**Description of the task:**
Please restate each line of the data that follows word for word, skipping any image.
============
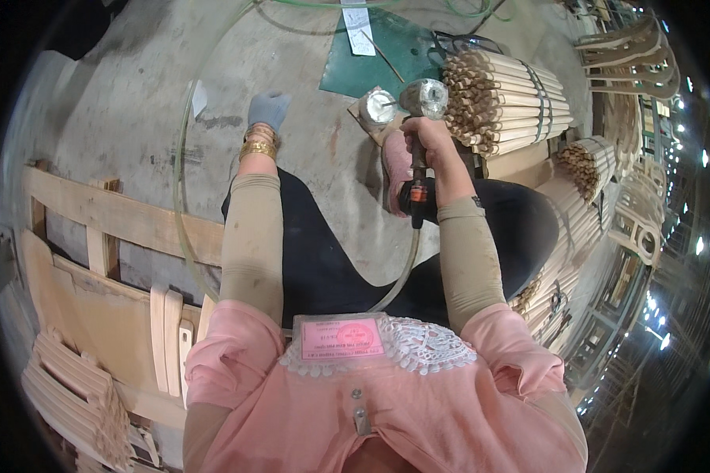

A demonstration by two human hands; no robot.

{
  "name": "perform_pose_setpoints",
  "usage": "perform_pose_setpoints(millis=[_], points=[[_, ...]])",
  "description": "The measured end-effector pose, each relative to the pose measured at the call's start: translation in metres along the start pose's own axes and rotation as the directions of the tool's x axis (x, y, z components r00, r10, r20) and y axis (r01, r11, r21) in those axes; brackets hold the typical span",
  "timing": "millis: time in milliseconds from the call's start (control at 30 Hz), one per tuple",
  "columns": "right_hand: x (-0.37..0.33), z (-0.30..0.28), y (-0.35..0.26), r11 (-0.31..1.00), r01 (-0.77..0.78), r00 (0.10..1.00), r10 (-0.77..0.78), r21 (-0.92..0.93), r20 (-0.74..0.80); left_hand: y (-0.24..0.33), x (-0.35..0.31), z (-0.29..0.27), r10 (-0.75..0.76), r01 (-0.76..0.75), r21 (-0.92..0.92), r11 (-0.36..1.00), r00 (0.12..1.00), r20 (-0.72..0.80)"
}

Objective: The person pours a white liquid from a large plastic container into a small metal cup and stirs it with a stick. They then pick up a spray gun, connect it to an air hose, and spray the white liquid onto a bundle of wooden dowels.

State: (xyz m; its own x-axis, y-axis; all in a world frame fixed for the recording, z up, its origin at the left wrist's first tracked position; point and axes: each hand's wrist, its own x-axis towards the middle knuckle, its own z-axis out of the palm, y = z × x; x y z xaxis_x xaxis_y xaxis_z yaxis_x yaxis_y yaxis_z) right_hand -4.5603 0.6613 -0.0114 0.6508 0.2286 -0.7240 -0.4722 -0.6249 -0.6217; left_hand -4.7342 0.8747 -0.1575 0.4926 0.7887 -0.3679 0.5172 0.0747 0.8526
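Right hand (434, 140) wrapped around the handle of a pistol-shaped tool (426, 98), whose head projects beyond the fist, toward a white round tub (377, 109); gloved left hand (269, 109) well apart, its grip indiscernible

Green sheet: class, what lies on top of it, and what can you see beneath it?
On the green sheet lie a white paper and a thin stick. Whatever is directly beneath is covered, so it cannot be seen; concrete floor shows beside it.
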Motion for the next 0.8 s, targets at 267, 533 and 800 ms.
perform_pose_setpoints(millis=[267, 533, 800], points=[[0.001, 0.013, 0.0, 0.982, 0.117, 0.992, -0.109, -0.148, 0.06, 0.007, -0.001, 0.002, -0.002, 0.003, 0.023, 1.0, 0.999, -0.038], [-0.005, -0.005, -0.006, 0.996, -0.045, 0.996, 0.05, -0.072, 0.069, -0.002, 0.0, 0.0, -0.094, 0.091, -0.053, 0.994, 0.995, -0.043], [-0.005, -0.008, -0.005, 0.994, -0.053, 0.995, 0.061, -0.094, 0.076, 0.005, -0.002, 0.0, -0.037, 0.036, -0.036, 0.999, 0.998, -0.047]])
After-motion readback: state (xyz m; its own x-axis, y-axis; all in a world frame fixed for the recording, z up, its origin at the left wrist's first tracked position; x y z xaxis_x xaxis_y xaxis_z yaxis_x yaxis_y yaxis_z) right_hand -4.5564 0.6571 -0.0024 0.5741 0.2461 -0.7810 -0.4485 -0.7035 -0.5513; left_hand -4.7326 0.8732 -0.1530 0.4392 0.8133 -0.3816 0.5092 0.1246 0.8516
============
**Output for this task:**
A demonstration by two human hands; no robot.

{
  "name": "perform_pose_setpoints",
  "usage": "perform_pose_setpoints(millis=[_], points=[[_, ...]])",
  "description": "The measured end-effector pose, each relative to the pose measured at the call's start: translation in metres along the start pose's own axes and rotation as the directions of the tool's x axis (x, y, z components r00, r10, r20) and y axis (r01, r11, r21) in those axes; brackets hold the typical span",
  "timing": "millis: time in milliseconds from the call's start (control at 30 Hz), one per tuple",
  "columns": "right_hand: x (-0.37..0.33), z (-0.30..0.28), y (-0.35..0.26), r11 (-0.31..1.00), r01 (-0.77..0.78), r00 (0.10..1.00), r10 (-0.77..0.78), r21 (-0.92..0.93), r20 (-0.74..0.80); left_hand: y (-0.24..0.33), x (-0.35..0.31), z (-0.29..0.27), r10 (-0.75..0.76), r01 (-0.76..0.75), r21 (-0.92..0.92), r11 (-0.36..1.00), r00 (0.12..1.00), r20 (-0.72..0.80)"
}

Objective: The person pours a white liquid from a large plastic container into a small metal cup and stirs it with a stick. They then pick up a spray gun, connect it to an air hose, and spray the white liquid onto a bundle of wooden dowels.

State: (xyz m; its own x-axis, y-axis; all in a world frame fixed for the recording, z up, its origin at the left wrist's first tracked position; point and axes: each hand's wrist, its own x-axis towards the middle knuckle, its own z-axis out of the palm, y = z × x; x y z xaxis_x xaxis_y xaxis_z yaxis_x yaxis_y yaxis_z) right_hand -4.5603 0.6613 -0.0114 0.6508 0.2286 -0.7240 -0.4722 -0.6249 -0.6217; left_hand -4.7342 0.8747 -0.1575 0.4926 0.7887 -0.3679 0.5172 0.0747 0.8526
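Right hand (434, 140) wrapped around the handle of a pistol-shaped tool (426, 98), whose head projects beyond the fist, toward a white round tub (377, 109); gloved left hand (269, 109) well apart, its grip indiscernible

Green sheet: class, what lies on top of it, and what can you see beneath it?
On the green sheet lie a white paper and a thin stick. Whatever is directly beneath is covered, so it cannot be seen; concrete floor shows beside it.
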Motion for the next 0.8 s, targets at 267, 533 and 800 ms.
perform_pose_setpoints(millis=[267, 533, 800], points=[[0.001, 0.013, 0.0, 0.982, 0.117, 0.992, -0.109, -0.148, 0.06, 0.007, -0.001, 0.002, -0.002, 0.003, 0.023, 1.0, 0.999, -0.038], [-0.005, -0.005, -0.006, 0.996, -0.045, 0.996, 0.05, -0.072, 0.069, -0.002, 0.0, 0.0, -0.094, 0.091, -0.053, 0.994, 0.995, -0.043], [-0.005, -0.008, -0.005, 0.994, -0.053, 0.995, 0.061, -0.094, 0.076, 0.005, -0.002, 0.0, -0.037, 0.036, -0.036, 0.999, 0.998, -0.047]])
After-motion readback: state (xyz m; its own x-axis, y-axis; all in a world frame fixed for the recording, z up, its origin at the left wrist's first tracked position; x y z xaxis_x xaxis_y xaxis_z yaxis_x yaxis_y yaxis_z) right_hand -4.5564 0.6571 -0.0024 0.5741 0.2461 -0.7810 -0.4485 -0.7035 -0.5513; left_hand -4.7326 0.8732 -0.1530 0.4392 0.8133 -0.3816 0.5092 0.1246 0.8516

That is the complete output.